### ACTION ITEM
The response should reproduce exactly the lines from the top of the listing below through the one that contains "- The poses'", and nothing else; pictures do not belong in it.
'''
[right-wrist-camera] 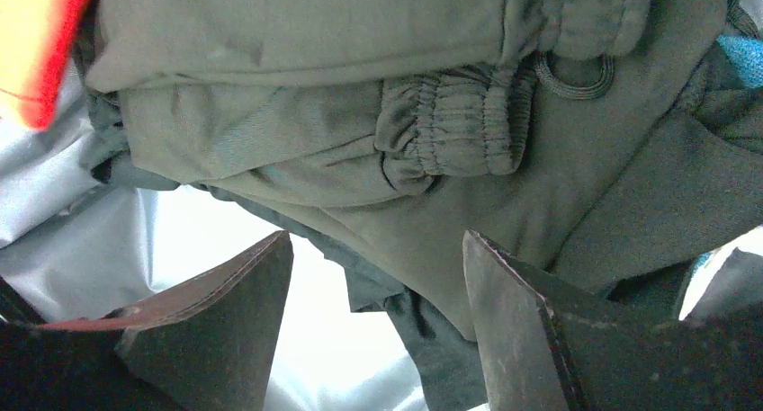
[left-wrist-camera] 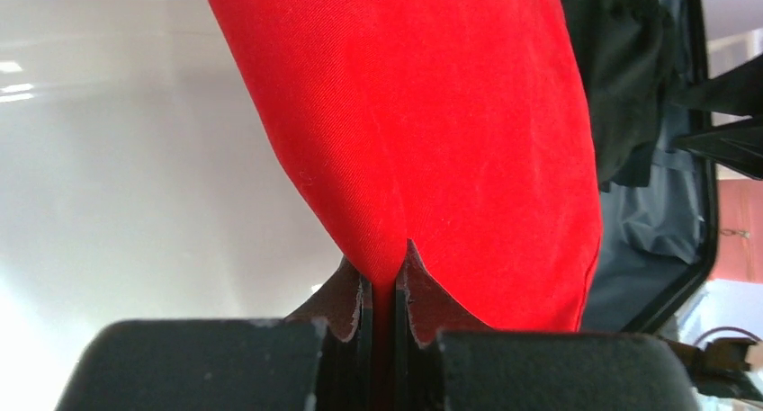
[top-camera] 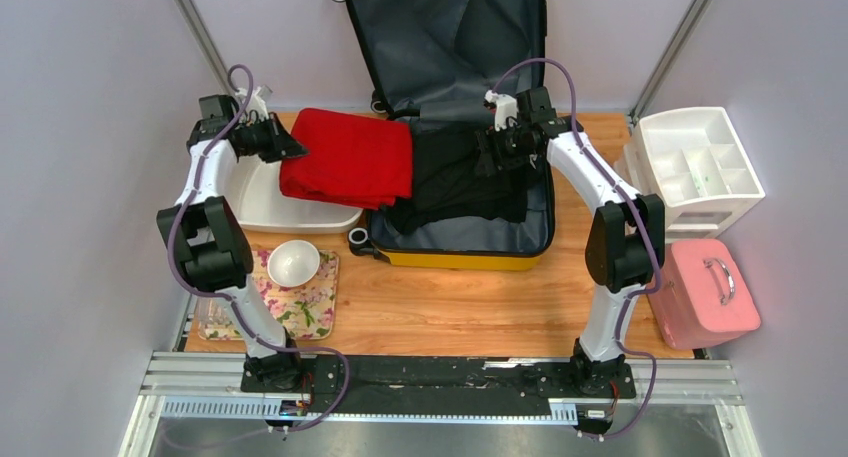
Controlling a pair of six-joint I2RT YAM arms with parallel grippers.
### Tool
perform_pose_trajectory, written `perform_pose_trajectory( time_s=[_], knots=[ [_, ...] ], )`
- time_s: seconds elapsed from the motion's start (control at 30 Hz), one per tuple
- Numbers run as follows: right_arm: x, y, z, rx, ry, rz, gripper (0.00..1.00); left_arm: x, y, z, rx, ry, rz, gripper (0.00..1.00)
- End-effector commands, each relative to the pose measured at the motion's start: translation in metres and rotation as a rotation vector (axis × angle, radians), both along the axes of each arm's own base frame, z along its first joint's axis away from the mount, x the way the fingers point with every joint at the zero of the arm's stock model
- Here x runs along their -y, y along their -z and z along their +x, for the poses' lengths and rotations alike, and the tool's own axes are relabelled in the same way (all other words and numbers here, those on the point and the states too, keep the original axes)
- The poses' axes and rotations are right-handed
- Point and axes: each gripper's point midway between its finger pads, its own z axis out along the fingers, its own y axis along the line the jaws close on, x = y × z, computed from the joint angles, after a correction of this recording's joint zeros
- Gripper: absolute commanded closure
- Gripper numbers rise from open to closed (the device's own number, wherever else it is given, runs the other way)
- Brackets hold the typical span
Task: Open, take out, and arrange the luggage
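take-out step in hand. luggage [top-camera: 470, 260] lies open at the table's far edge, centre. left gripper [left-wrist-camera: 382, 276] clenched on red cloth [top-camera: 350, 157] over white tub [top-camera: 262, 202] near the far-left corner; next: release there. right gripper [right-wrist-camera: 378, 285] jaws spread over dark clothes [top-camera: 450, 182]; needs to descend and pinch.

A: Site type?
B: Robot lab, test cell. Not a home.
A: Evidence?
B: Item 1: plain pale walls [top-camera: 80, 177] on 3 sides, metal corner posts [top-camera: 195, 22].
Item 2: alu. rail [top-camera: 440, 377] at near edge of wooden table [top-camera: 450, 302]; left arm [top-camera: 212, 167] and right arm [top-camera: 585, 172] bolted to it.
Item 3: purple cables [top-camera: 571, 87] looped loose along both arms.
Item 4: household goods as props, e.g. luggage [top-camera: 440, 37], bowl [top-camera: 293, 262], pink case [top-camera: 700, 297], white organiser [top-camera: 700, 167].
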Motion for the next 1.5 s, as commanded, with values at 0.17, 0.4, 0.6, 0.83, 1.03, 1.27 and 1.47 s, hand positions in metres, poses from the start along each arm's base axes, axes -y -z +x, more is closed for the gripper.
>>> perform_pose_trajectory(
  time_s=[0.17, 0.4, 0.6, 0.83, 1.03, 1.27, 1.47],
  knots=[
    [0.001, -0.008, 0.005, 0.007, -0.011, -0.018, 0.28, -0.071, 0.028, 0.024, 0.163, 0.121, 0.252, 1.0],
    [0.004, -0.008, 0.001, 0.003, -0.021, -0.037, 0.28, -0.086, 0.06, 0.025, 0.118, 0.18, 0.263, 1.0],
    [0.006, -0.014, -0.003, 0.014, -0.028, -0.044, 0.28, -0.111, 0.067, 0.032, 0.129, 0.19, 0.409, 1.0],
    [0.005, -0.019, -0.001, 0.03, -0.032, -0.043, 0.28, -0.125, 0.077, 0.022, 0.105, 0.172, 0.483, 1.0],
    [0.001, -0.037, 0.005, 0.086, -0.079, -0.024, 0.28, -0.128, 0.072, 0.018, 0.048, 0.136, 0.479, 0.53],
    [-0.025, -0.075, 0.013, 0.285, -0.245, -0.042, 0.28, -0.125, -0.004, 0.028, 0.217, 0.031, 0.454, 0.18],
    [-0.081, -0.076, 0.005, 0.409, -0.36, -0.16, 0.27, -0.096, -0.043, 0.025, 0.254, -0.044, 0.283, 0.17]
  ],
)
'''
### RESULT
[right-wrist-camera] 
[left-wrist-camera] 
[top-camera] 
Controlling a pair of six-joint I2RT YAM arms with parallel grippers.
### Tool
perform_pose_trajectory, written `perform_pose_trajectory( time_s=[_], knots=[ [_, ...] ], )`
- time_s: seconds elapsed from the motion's start (control at 30 Hz), one per tuple
- Numbers run as follows: right_arm: x, y, z, rx, ry, rz, gripper (0.00..1.00); left_arm: x, y, z, rx, ry, rz, gripper (0.00..1.00)
- End-effector commands, each relative to the pose measured at the motion's start: translation in metres and rotation as a rotation vector (axis × angle, radians), both along the axes of each arm's own base frame, z along its first joint's axis away from the mount, x the way the fingers point with every joint at the zero of the arm's stock model
- Here x runs along their -y, y along their -z and z along their +x, for the poses' lengths and rotations alike, and the tool's own axes are relabelled in the same way (all other words and numbers here, those on the point and the states too, keep the original axes)
- The poses' axes and rotations are right-handed

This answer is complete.